The articles provoked a storm of negative comments, but Gay said she has learned to rise above them, and not to “read things that aren’t going to help me become a better writer or thinker.”

“A lot of people felt like – in my piece about Cecil and Samuel – I was saying we couldn’t care [about] both, and that means they didn’t read what I wrote,” she said. “But we had more cultural empathy for the lion than we did for the man. And I think that’s a problem.”

Gay confronts violence against women in many of her works. In Bad Feminist, she describes her own experience of sexual assault as a young teenager, and her ongoing struggle to deal with the resulting trauma.

Prompted by Zellars, Gay also commented on why she writes about the violence faced by marginalized communities.

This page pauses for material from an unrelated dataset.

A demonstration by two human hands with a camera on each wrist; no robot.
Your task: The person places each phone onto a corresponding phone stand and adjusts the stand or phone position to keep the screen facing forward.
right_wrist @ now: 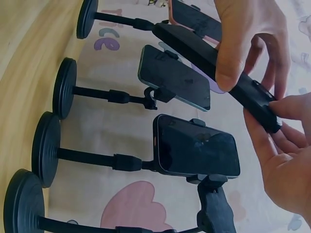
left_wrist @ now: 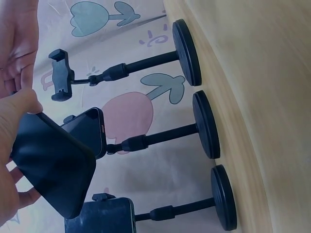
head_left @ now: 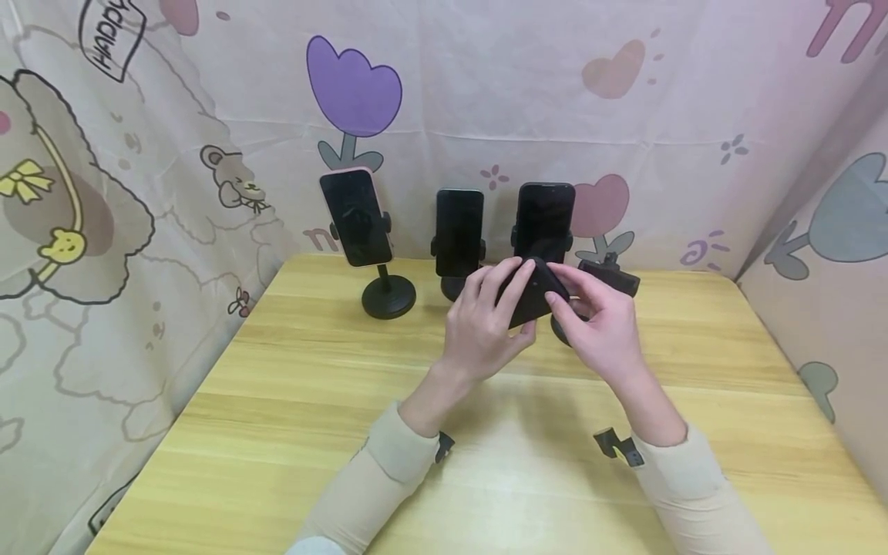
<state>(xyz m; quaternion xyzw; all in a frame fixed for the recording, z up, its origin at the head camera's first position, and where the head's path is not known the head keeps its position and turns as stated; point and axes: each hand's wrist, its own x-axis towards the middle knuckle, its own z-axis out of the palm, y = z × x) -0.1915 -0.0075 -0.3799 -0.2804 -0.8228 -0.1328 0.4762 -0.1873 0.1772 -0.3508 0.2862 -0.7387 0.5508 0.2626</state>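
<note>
A black phone (head_left: 533, 302) is held in the air over the table by both hands. My left hand (head_left: 480, 327) grips it with fingers over the upper side. My right hand (head_left: 605, 324) pinches its right end between thumb and fingers. The right wrist view shows the phone (right_wrist: 218, 63) edge-on, left fingers around its middle and right fingertips at one end. Just beyond the right hand stands a phone stand with an unfilled clamp (head_left: 610, 277), its arms visible in the left wrist view (left_wrist: 61, 75). The hands partly hide its base (head_left: 560, 330).
Along the table's back edge, three stands carry phones: a pink-edged one (head_left: 357, 217) at left, one (head_left: 459, 231) in the middle and another (head_left: 544, 220) behind the hands. Round black bases (head_left: 388, 297) support them. A patterned cloth (head_left: 458, 92) hangs behind the wooden table (head_left: 291, 385).
</note>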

“I was compelled to write about Sandra Bland because all too often, when we talk about police misconduct and police violence, we talk about Black men. And, that’s understandable, and that conversation needs to happen, but we also need to talk about how Black women are equally subjected to violence from police. […] And when these inexplicable things happen, I want answers – and there are no answers to be found. But writing offers at least a sense of solace – a sense of trying to make sense of that which cannot be made sense of.”

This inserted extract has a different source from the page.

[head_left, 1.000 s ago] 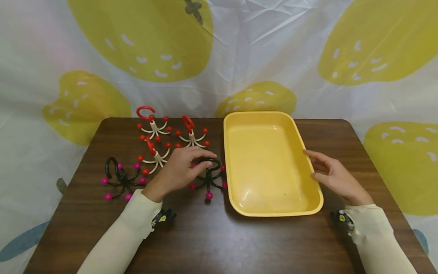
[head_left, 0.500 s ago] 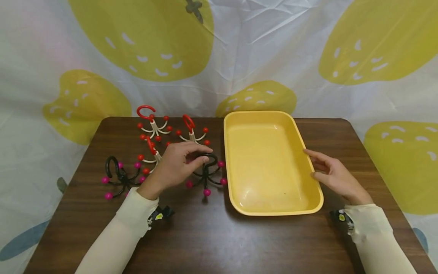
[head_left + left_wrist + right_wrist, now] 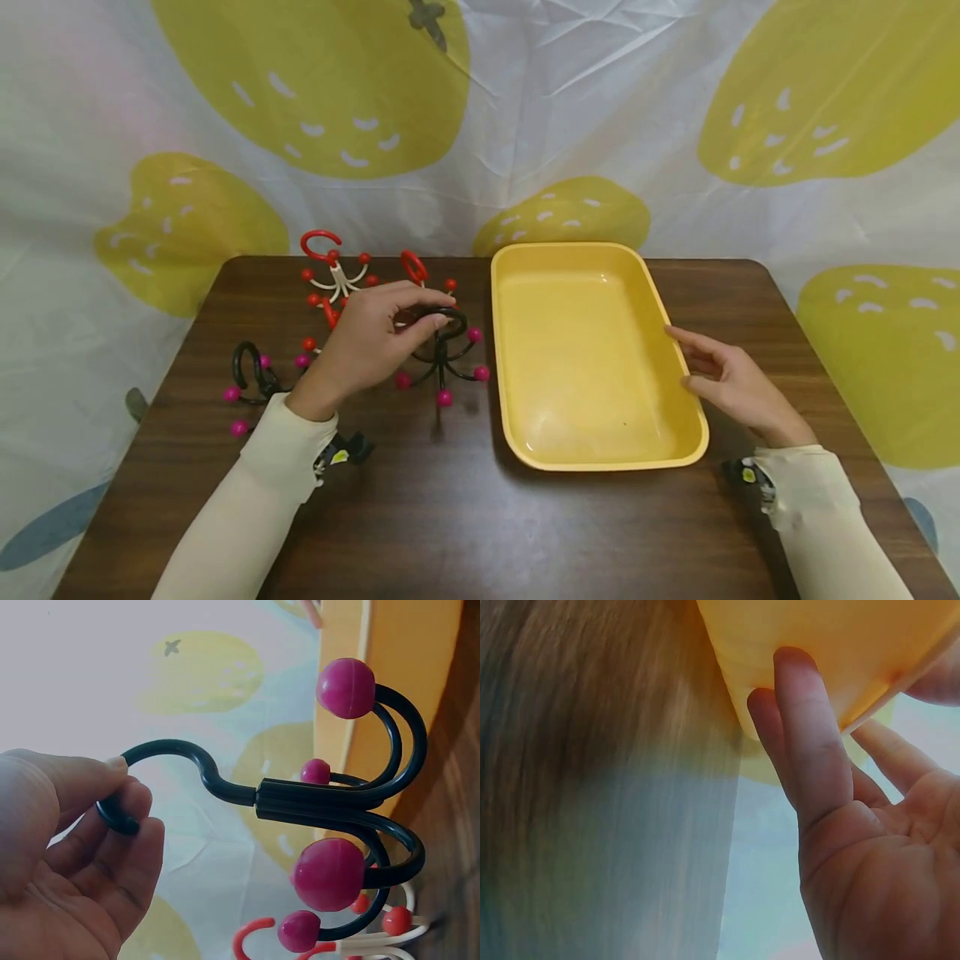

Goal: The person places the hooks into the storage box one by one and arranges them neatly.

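Note:
My left hand (image 3: 367, 346) pinches the curved top of a black multi-arm hook (image 3: 441, 358) with pink ball tips. In the left wrist view, thumb and fingers close on its black curl, and the pink balls (image 3: 328, 874) point away from the hand. The hook hangs above the table, its shadow below. My right hand (image 3: 738, 392) holds the right rim of a yellow plastic basin (image 3: 592, 462). Seen from the right wrist, fingers (image 3: 806, 720) press the basin's outer wall, with the thumb at the rim. Nothing lies in the basin.
Another black hook with pink balls (image 3: 262, 379) stands at the left, partly behind the left forearm. Several white hooks with red balls (image 3: 337, 275) stand toward the back left, partly hidden by the left hand. A lemon-patterned cloth (image 3: 525, 108) hangs behind the wooden table (image 3: 540, 533).
My left hand has raised the black hook off the table and shifted it slightly left and back. The right hand and the basin have stayed in place.

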The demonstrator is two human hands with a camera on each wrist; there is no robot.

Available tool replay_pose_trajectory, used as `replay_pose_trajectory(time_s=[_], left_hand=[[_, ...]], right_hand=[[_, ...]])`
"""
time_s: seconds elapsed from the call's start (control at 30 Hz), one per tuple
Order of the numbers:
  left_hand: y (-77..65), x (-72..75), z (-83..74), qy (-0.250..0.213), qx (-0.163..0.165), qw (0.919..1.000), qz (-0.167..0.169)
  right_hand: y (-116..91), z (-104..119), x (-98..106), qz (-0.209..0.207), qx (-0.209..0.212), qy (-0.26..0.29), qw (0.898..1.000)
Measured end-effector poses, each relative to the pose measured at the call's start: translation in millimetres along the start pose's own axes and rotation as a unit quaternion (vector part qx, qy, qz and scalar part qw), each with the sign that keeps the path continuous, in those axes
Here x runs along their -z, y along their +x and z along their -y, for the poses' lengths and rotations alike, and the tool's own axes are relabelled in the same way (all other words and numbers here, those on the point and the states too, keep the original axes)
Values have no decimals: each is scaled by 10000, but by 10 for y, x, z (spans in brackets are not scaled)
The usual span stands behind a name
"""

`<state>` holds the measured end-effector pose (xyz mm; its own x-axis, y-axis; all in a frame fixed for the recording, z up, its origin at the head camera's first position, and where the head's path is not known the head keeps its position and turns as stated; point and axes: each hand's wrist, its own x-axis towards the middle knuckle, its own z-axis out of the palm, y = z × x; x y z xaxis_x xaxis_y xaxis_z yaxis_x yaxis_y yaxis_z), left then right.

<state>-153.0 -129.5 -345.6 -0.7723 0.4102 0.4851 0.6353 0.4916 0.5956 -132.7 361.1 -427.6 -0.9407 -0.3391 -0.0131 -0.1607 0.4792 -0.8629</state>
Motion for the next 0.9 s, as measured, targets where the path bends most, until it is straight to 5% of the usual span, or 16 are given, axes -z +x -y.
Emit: replay_pose_trajectory(time_s=[0.47, 0.9], left_hand=[[340, 19, -172, -492, 142, 9984, -253], [663, -211, -255, -1166, 192, 9929, -136]], right_hand=[[16, 42, -38, 75, -21, 106, 9999], [9, -11, -57, -8, 20, 273, 9996]])
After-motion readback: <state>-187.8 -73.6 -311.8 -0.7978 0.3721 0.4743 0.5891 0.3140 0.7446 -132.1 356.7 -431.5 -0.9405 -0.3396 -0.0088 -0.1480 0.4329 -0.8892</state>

“When we see violence in entertainment, it’s stylized. It’s readable, or it’s watchable. And I wanted to make it unreadable. I wanted to make it such that you had to put the book down.”

Zellars also asked Gay about her decision to use graphic depictions of violence in her debut novel, An Untamed State, about a Haitian expatriate who is abducted on a visit to Port-au-Prince and held hostage for 13 days while her father hesitates to pay her ransom. The novel was described by the Guardian as “an unflinching portrayal of sexual and spiritual violence.”

“When we see violence in entertainment, it’s stylized,” said Gay, discussing the novel. “It’s readable, or it’s watchable. And I wanted to make it unreadable. I wanted to make it such that you had to put the book down.”

The conversation between Gay and Zellars was followed by a question period that covered a range of issues, from the media’s objectification of women, to Gay’s experience of reconciling her bisexuality with the homophobia she describes as prevalent in Haitian culture. When the discussion drew to a close, many of those present lined up to have books signed.

In an email to The Daily, a U3 Education student who had attended the event expressed enthusiasm: “I appreciate her work in acknowledging the grey area between what is ‘problematic’ and ‘unproblematic,’ as it’s most definitely something I go through every day.” They added enthusiastically, “The voice she gave for queer women of colour (who are writers! That’s amazing to me also as a writer who is [a person of colour]!) and her work in education. It was also a joy to lend an ear to her experience being a Black Haitian-American.”

On her experience with writing Bad Feminist, Gay commented that “writing these essays was a way of just acknowledging my existence, that you just don’t see written about. All too often, the Black experience is […] limited to one very specific type of story, and I think that we have to broaden our cultural understanding of what it means to be Black.”